Write out every line below that contains "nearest".
_ _ _
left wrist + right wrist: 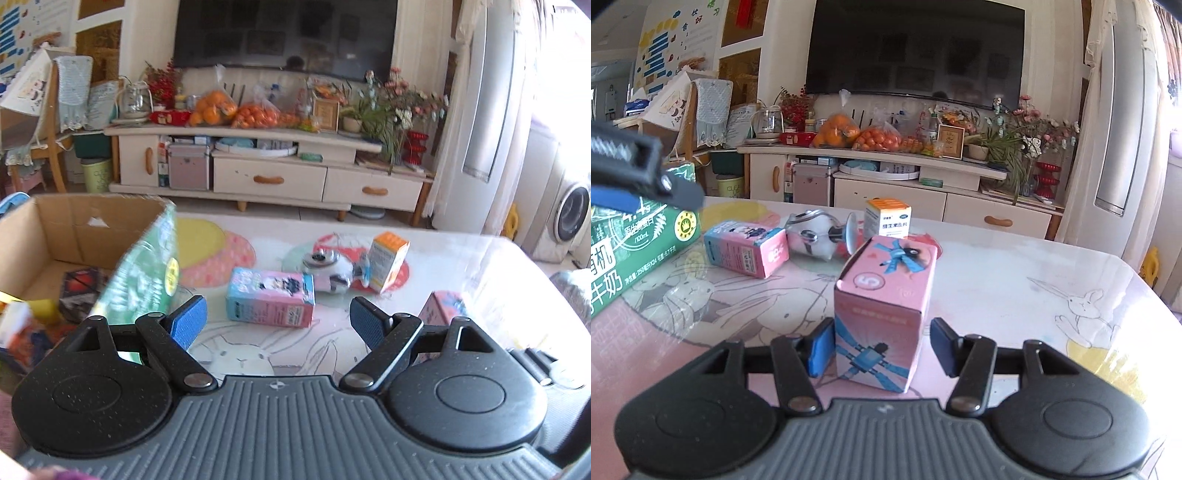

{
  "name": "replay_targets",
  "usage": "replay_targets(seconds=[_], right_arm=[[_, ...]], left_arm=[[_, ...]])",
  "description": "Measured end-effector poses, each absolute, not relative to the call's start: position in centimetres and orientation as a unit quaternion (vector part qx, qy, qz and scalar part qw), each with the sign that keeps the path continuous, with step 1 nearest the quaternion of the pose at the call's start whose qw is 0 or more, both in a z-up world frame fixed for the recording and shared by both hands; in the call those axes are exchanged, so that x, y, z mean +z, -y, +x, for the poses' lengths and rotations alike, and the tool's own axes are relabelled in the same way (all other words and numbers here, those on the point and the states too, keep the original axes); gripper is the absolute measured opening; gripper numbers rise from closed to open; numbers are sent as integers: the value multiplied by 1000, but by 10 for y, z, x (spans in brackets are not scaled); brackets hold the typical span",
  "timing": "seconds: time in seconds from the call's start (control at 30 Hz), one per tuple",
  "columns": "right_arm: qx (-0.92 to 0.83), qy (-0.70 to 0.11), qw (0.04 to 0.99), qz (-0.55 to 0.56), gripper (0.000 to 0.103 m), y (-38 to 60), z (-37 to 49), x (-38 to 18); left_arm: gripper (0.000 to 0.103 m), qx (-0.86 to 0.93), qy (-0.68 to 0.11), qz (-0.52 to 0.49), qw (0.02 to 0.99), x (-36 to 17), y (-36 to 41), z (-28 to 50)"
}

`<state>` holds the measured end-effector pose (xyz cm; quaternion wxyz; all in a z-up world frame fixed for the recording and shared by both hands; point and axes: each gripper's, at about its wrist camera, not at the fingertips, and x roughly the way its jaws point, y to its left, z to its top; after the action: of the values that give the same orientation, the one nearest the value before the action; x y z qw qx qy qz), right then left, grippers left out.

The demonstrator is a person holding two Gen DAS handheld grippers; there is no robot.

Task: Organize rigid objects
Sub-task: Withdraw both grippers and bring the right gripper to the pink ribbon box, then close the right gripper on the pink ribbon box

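Holding: cardboard box (55, 229) | contents: dark cube (79, 290), blurred packets

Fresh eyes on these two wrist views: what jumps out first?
In the right wrist view, the pink box stands upright between the open right gripper fingers, a gap showing on one side. In the left wrist view, the open left gripper faces a pink-and-blue carton lying flat, with the cardboard box at the table's left.
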<state>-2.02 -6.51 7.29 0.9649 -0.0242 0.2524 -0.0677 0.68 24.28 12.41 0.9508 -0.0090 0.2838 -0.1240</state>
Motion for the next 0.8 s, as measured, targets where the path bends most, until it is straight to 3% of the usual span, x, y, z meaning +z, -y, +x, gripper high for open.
replay_targets(seconds=[0.1,0.33,0.8], right_arm=[[-58,-256,965,-15,70,67,-17,73],[-39,-278,960,-3,81,71,-9,69],[-25,-291,956,27,92,83,0,66]], left_arm=[[103,-114,-296,1,948,108,-232,13],[103,-105,-280,24,954,88,-220,33],[103,-112,-282,59,951,70,-208,66]])
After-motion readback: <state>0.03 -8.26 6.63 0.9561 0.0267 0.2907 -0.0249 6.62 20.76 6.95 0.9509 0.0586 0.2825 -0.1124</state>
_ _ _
Reply:
  "description": "Measured end-effector poses, each absolute, not relative to the call's start: position in centimetres and orientation as a unit quaternion (vector part qx, qy, qz and scalar part qw), each with the sign that keeps the path continuous, with step 1 nearest the quaternion of the pose at the call's start whose qw is 0 or more, both in a z-up world frame fixed for the recording and shared by both hands; in the call those axes are exchanged, so that x, y, z mean +z, -y, +x, for the poses' lengths and rotations alike, and the tool's own axes are relabelled in the same way (all other words and numbers here, those on the point and the states too, keep the original axes); gripper is the absolute measured opening; gripper numbers rise from closed to open; numbers are sent as integers: the value multiplied by 1000, but by 10 for y, z, x (spans in brackets are not scaled); brackets hold the typical span",
`<state>` holds the measured end-effector pose (xyz cm; quaternion wxyz; all in a z-up world frame fixed for the recording and shared by both hands; point and axes: each gripper's, at about its wrist camera, not at the fingertips, and x roughly the way its jaws point, y to its left, z to its top; after the action: of the values that give the same orientation, the one nearest the value before the action; x y z qw qx qy qz), right then left, grippers left out.

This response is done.